Task objective ▸
The lines from the top of the records below through the one containing "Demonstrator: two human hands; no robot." are to be transcribed exactly, and nothing else is to be added.

Content starts

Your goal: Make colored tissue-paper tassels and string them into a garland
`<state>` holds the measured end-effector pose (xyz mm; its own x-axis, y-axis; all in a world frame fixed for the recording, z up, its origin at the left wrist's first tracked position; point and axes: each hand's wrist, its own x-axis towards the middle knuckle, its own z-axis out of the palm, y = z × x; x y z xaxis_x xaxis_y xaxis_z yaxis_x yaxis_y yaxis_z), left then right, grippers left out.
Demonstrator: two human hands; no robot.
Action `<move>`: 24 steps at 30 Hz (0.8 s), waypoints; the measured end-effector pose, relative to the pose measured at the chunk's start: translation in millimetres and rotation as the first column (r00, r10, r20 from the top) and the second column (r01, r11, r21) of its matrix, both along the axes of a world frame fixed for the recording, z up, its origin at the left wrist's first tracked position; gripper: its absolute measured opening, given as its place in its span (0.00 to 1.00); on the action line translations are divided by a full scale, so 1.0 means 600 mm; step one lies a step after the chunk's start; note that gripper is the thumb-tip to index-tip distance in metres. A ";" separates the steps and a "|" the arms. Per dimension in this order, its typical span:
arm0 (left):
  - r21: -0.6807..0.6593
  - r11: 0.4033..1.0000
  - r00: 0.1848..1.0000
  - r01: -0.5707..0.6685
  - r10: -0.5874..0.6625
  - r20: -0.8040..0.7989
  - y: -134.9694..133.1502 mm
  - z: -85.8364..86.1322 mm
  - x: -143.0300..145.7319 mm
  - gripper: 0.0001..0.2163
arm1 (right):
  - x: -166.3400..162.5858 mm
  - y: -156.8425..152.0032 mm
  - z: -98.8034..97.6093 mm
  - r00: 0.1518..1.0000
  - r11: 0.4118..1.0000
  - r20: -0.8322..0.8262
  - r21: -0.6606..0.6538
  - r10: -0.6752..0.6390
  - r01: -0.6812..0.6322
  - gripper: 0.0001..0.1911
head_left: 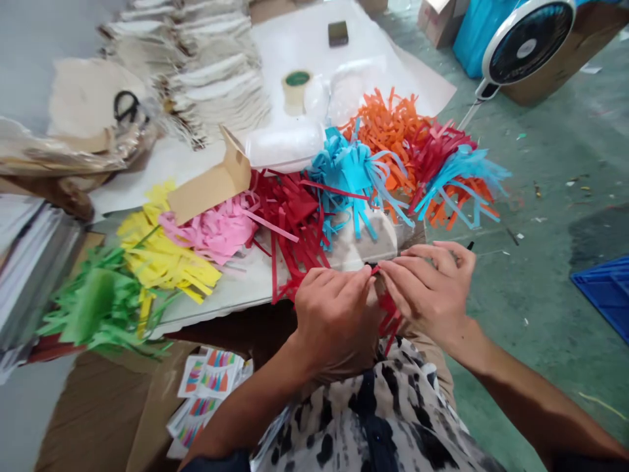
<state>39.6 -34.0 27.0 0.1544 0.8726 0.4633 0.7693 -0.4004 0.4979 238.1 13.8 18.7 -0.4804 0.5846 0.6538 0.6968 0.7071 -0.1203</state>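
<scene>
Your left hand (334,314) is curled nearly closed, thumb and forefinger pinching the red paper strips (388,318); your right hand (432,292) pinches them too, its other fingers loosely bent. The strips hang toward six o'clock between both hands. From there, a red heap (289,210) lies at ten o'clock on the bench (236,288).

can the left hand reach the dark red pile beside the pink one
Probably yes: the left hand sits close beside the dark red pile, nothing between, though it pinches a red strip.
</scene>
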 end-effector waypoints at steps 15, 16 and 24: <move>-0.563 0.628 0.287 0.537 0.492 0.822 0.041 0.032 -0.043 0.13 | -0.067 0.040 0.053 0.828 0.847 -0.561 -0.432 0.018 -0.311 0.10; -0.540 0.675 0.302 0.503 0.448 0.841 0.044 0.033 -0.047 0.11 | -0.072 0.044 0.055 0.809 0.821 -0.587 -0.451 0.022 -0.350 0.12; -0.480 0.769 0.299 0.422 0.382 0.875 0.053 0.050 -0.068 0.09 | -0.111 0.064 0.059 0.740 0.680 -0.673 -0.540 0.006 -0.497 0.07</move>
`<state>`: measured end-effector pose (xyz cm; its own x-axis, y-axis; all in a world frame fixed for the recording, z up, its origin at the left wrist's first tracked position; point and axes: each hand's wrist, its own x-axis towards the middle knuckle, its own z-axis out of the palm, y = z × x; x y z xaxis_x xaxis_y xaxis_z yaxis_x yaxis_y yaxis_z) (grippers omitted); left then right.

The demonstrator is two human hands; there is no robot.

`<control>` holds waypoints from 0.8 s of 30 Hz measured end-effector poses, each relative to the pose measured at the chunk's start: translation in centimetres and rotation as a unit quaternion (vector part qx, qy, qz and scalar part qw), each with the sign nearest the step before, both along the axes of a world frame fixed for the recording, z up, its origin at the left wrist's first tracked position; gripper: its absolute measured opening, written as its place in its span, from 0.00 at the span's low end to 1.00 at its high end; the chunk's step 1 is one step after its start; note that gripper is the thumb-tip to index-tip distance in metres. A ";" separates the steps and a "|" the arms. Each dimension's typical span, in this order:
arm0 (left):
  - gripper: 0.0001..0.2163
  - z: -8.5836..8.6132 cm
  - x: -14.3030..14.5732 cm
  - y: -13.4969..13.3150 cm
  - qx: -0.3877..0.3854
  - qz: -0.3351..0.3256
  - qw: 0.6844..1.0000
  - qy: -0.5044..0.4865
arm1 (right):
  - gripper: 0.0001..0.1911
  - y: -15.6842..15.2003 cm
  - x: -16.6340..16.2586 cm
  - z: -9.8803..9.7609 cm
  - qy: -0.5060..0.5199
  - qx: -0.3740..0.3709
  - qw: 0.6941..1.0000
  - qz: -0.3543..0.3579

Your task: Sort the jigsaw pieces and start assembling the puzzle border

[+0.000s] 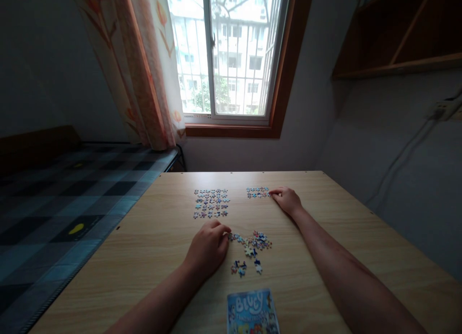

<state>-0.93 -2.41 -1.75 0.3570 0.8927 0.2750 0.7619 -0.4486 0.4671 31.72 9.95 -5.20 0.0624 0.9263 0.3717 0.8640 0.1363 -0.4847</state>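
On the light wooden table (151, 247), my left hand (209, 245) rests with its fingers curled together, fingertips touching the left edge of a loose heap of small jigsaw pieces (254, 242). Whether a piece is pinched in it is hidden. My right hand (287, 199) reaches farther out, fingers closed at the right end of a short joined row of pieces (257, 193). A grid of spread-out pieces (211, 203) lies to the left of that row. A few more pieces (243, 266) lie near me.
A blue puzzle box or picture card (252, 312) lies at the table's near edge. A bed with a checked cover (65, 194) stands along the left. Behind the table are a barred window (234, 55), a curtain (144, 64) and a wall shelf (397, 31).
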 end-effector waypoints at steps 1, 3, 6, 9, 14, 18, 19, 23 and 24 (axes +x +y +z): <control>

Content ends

Answer section ▸
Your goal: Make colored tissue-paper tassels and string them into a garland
`<state>` holds the measured end-effector pose (xyz mm; its own x-axis, y-axis; all in a world frame fixed for the recording, z up, its origin at the left wrist's first tracked position; point and axes: each hand's wrist, its own x-axis towards the middle knuckle, its own z-axis out of the palm, y = z × x; x y z xaxis_x xaxis_y xaxis_z yaxis_x yaxis_y yaxis_z), left then right, grippers left out.
Demonstrator: two human hands; no robot.

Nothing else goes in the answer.